My DocumentTermMatrix reduces to Zero columns


train <- read.delim('train.tsv', header= T, fileEncoding= "windows-1252",stringsAsFactors=F)

Train.tsv contains 1,56,060 lines of text with 4 column names Phrase, PhraseID, SentenceID and Sentiment(on scale of 0 to 4).Phrase column has the text lines. (Tm package already loaded) R Version: 3.1.2 ; OS: Windows 7, 64 bit, 4 GB RAM.

> dput(head(train,6)) 
structure(list(PhraseId = 1:6, SentenceId = c(1L, 1L, 1L, 1L, 
1L, 1L), Phrase = c("A series of escapades demonstrating the adage that what is good for the goose is also good for the gander , some of which occasionally amuses but none of which amounts to much of a story .", 
"A series of escapades demonstrating the adage that what is good for the goose", 
"A series", "A", "series", "of escapades demonstrating the adage that what is good for the goose"
), Sentiment = c(1L, 2L, 2L, 2L, 2L, 2L)), .Names = c("PhraseId", 
"SentenceId", "Phrase", "Sentiment"), row.names = c(NA, 6L), class = "data.frame")

This is the top 6 rows of train document.

clean_corpus <- function(corpus)
  {
   mycorpus <- tm_map(corpus, removeWords,stopwords("english"))  
   mycorpus <- tm_map(mycorpus, removeWords,c("movie","actor","actress"))  
   mycorpus <- tm_map(mycorpus, stripWhitespace)  
   mycorpus <- tm_map(mycorpus, tolower)  
   mycorpus <- tm_map(mycorpus, removeNumbers)
   mycorpus <- tm_map(mycorpus, removePunctuation)
   mycorpus <- tm_map(mycorpus, PlainTextDocument ) 
   return(mycorpus) 
}

# Build DTM
generateDTM <- function(df)
{
   m <- list(Sentiment = "Sentiment", Phrase = "Phrase")
   myReader <- readTabular(mapping = m)
   mycorpus <- Corpus(DataframeSource(df), readerControl = list(reader = myReader))

#Code to attach sentiment label with every text line
    for (i in 1:length(mycorpus)) 
     {
     attr(mycorpus[[i]], "Sentiment") <- df$Sentiment[i]
   }
   mycorpus <- clean_corpus(mycorpus)
   dtm <- DocumentTermMatrix(mycorpus)
   return(dtm)
}

dtm1 <- generateDTM(train) 

Here I have made two functions. One to clean the corpus and other to make DTM (Document Term Matrix). I have also linked each sentiment value with every line of text.
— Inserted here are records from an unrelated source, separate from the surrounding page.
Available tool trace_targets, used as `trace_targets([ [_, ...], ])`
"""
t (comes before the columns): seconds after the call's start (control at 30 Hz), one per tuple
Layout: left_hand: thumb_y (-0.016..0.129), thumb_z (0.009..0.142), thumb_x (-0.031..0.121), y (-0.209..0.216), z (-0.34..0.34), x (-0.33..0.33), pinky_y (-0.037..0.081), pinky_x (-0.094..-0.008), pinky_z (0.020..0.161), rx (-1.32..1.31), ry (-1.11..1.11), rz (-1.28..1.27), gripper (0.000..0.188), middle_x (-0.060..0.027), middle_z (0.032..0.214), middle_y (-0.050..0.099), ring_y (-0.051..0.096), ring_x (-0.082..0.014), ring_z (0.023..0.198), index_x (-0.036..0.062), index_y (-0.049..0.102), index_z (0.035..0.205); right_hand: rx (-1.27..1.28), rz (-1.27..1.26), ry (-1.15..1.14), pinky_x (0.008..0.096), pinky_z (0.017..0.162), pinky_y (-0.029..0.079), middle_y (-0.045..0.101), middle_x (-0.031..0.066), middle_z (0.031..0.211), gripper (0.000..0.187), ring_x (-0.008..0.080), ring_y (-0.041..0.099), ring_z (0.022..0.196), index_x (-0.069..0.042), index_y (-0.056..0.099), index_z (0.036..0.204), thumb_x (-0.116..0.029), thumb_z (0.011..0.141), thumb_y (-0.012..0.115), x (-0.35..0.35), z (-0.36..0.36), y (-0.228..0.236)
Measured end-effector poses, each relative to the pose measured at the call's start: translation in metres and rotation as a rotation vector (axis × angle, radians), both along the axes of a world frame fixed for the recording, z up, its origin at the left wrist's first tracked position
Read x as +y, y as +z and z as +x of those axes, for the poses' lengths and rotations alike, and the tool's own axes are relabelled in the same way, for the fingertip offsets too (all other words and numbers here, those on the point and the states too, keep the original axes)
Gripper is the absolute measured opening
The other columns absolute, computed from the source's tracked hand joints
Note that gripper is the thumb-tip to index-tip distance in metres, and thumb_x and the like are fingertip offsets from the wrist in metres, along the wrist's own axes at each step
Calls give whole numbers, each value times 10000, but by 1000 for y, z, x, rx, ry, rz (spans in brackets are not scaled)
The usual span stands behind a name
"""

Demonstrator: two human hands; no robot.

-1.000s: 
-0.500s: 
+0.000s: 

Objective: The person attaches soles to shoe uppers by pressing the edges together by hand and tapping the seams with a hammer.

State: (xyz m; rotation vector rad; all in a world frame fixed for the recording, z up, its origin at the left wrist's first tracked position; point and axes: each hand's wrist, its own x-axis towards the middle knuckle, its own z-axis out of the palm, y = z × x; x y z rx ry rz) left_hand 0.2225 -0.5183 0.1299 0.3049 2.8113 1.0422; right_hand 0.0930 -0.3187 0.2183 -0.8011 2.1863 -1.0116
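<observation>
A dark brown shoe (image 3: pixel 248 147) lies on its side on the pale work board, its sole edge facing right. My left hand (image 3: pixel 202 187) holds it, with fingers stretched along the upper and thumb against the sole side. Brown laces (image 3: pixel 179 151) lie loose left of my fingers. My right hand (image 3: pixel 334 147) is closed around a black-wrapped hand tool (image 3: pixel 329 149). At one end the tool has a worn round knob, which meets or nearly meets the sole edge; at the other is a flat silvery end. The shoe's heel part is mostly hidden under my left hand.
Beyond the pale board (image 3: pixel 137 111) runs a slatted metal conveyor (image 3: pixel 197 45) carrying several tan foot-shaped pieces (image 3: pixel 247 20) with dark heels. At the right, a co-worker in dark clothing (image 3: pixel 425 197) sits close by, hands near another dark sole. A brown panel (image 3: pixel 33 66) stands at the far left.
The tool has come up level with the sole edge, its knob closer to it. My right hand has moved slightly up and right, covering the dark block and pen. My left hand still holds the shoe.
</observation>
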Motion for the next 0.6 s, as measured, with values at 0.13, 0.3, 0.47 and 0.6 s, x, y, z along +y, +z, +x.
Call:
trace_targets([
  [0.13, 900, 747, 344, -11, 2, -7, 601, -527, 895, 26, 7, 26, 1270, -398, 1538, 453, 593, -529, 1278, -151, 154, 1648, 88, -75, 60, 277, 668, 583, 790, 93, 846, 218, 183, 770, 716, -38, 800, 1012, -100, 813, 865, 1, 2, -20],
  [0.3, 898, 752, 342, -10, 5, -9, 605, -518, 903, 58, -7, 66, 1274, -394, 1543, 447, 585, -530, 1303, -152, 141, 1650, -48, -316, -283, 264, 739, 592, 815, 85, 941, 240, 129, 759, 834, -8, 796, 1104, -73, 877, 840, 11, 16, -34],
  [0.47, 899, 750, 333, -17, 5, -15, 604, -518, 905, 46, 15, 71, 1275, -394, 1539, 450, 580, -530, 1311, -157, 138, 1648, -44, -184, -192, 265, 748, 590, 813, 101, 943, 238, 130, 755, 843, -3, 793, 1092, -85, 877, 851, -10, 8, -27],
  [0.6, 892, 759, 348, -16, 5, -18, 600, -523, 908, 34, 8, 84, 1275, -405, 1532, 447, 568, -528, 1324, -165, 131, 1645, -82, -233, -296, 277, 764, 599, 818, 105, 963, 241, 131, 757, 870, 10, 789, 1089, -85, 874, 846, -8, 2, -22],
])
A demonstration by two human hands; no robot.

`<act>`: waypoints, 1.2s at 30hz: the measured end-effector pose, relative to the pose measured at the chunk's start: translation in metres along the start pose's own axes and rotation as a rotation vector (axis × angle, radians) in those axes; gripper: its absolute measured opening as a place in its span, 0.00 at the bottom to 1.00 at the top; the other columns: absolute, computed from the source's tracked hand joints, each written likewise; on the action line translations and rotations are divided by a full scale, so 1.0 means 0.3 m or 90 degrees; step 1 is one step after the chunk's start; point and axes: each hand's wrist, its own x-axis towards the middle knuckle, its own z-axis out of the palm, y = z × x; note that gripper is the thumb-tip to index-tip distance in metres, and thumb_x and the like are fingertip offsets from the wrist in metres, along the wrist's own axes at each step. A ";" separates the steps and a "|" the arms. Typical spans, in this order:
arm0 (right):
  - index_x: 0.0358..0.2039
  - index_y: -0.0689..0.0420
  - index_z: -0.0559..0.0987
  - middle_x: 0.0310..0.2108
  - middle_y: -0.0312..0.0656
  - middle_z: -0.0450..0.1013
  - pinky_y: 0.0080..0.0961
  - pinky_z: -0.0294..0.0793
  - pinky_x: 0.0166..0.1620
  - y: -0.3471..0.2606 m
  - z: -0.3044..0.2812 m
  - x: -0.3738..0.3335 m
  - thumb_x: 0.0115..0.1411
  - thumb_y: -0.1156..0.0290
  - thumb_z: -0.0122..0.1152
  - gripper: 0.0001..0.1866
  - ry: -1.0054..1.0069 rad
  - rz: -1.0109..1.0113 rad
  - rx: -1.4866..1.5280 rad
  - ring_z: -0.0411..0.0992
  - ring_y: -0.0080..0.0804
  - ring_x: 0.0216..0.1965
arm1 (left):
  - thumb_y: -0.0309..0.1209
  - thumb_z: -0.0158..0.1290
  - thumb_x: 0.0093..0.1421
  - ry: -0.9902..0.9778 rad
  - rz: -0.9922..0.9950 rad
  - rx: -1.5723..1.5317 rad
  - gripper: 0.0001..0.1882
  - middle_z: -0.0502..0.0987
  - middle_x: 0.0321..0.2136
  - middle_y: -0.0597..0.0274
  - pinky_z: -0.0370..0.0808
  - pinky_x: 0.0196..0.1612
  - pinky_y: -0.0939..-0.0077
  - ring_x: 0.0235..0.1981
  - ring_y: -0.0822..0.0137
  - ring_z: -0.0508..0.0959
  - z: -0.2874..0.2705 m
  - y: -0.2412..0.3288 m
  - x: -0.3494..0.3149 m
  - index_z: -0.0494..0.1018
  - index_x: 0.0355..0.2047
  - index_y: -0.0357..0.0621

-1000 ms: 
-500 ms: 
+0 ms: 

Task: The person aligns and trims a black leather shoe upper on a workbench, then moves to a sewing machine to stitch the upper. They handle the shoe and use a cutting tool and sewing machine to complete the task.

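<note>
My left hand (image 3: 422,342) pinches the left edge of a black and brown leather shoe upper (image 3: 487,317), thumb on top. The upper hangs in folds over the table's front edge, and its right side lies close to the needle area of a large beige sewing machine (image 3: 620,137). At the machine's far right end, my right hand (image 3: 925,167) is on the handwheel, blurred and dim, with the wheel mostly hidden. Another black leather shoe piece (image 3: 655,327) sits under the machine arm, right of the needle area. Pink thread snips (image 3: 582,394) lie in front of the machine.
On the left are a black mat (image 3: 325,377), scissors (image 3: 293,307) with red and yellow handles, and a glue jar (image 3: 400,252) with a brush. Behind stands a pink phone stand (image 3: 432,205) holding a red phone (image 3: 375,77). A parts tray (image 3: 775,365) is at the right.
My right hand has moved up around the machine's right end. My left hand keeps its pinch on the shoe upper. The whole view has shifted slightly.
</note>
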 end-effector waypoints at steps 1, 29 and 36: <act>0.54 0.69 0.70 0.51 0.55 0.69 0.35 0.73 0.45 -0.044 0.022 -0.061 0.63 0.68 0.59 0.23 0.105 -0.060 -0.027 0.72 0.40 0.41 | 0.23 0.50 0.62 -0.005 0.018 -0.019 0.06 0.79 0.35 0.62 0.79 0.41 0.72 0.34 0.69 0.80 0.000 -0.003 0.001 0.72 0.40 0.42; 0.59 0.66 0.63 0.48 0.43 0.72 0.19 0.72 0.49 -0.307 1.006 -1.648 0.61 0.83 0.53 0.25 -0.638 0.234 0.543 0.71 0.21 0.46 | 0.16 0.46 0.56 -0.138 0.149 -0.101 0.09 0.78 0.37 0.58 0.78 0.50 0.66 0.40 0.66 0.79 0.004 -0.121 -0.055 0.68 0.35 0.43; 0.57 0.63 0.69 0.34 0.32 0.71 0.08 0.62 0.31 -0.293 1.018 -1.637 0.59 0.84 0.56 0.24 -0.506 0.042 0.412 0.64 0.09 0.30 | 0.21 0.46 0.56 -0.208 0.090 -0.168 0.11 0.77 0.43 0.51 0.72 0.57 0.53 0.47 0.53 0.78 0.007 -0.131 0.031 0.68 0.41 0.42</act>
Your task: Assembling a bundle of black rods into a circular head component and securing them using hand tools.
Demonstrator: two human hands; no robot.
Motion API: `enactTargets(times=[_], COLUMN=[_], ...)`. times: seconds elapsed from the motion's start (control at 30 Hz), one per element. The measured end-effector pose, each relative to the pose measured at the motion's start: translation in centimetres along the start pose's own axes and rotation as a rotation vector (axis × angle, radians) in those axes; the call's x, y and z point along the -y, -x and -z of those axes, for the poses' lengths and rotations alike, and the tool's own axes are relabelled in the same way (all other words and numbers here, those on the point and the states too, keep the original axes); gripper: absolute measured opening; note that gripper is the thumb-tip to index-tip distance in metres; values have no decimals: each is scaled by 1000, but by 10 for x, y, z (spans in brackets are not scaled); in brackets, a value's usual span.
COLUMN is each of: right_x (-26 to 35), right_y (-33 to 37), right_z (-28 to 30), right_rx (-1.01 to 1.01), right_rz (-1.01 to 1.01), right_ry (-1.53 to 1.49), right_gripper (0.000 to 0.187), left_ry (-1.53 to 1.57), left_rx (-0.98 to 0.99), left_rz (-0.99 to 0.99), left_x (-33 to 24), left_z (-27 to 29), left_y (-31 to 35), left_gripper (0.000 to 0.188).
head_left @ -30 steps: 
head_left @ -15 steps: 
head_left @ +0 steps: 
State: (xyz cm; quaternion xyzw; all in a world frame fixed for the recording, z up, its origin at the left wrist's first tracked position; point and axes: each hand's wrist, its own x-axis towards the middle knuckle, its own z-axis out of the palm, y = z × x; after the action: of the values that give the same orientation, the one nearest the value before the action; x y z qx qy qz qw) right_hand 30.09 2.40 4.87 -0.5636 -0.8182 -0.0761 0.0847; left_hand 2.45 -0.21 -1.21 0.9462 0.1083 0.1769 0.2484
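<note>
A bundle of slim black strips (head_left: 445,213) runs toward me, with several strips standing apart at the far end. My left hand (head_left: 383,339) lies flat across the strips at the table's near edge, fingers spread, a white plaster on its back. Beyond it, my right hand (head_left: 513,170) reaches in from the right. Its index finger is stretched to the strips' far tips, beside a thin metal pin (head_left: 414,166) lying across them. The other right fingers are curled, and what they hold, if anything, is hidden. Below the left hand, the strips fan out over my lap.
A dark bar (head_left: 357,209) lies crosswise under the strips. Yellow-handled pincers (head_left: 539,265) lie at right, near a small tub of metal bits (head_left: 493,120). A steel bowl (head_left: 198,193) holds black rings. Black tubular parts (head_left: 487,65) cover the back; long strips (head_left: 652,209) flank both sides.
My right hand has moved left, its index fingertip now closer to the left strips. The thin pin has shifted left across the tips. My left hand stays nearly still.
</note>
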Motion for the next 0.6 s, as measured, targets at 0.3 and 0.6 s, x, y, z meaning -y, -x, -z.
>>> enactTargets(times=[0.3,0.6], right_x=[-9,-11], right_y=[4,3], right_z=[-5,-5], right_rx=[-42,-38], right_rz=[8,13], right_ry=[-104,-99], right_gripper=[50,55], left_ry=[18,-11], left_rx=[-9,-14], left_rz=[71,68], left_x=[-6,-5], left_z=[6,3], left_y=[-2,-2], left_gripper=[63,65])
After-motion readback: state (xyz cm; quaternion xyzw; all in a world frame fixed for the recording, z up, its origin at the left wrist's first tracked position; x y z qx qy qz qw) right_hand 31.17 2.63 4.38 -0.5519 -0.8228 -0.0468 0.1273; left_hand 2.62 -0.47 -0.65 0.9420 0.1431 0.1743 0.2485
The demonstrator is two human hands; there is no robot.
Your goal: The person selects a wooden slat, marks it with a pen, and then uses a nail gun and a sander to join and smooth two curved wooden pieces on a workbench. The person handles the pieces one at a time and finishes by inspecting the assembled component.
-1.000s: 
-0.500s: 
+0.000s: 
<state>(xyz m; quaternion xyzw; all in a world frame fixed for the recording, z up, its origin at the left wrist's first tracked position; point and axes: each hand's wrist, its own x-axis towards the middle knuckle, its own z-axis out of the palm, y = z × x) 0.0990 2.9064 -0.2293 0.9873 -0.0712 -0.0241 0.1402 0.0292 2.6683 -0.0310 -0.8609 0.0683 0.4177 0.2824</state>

Now when i use dimensions of dtm1; it shows 156060 rows but 0 columns.

So, how can i generate a DTM with sentiment labels attached?


Solution

  • When you set up your reader, you want to map something to the "content" of the document, otherwise it doesn't know what text to use to make the corpus. Othe rvalues are stored as metadata. Try changing the code to

    m <- list(Sentiment = "Sentiment", content = "Phrase")
    myReader <- readTabular(mapping = m)
    mycorpus <- Corpus(DataframeSource(df), readerControl = list(reader = myReader))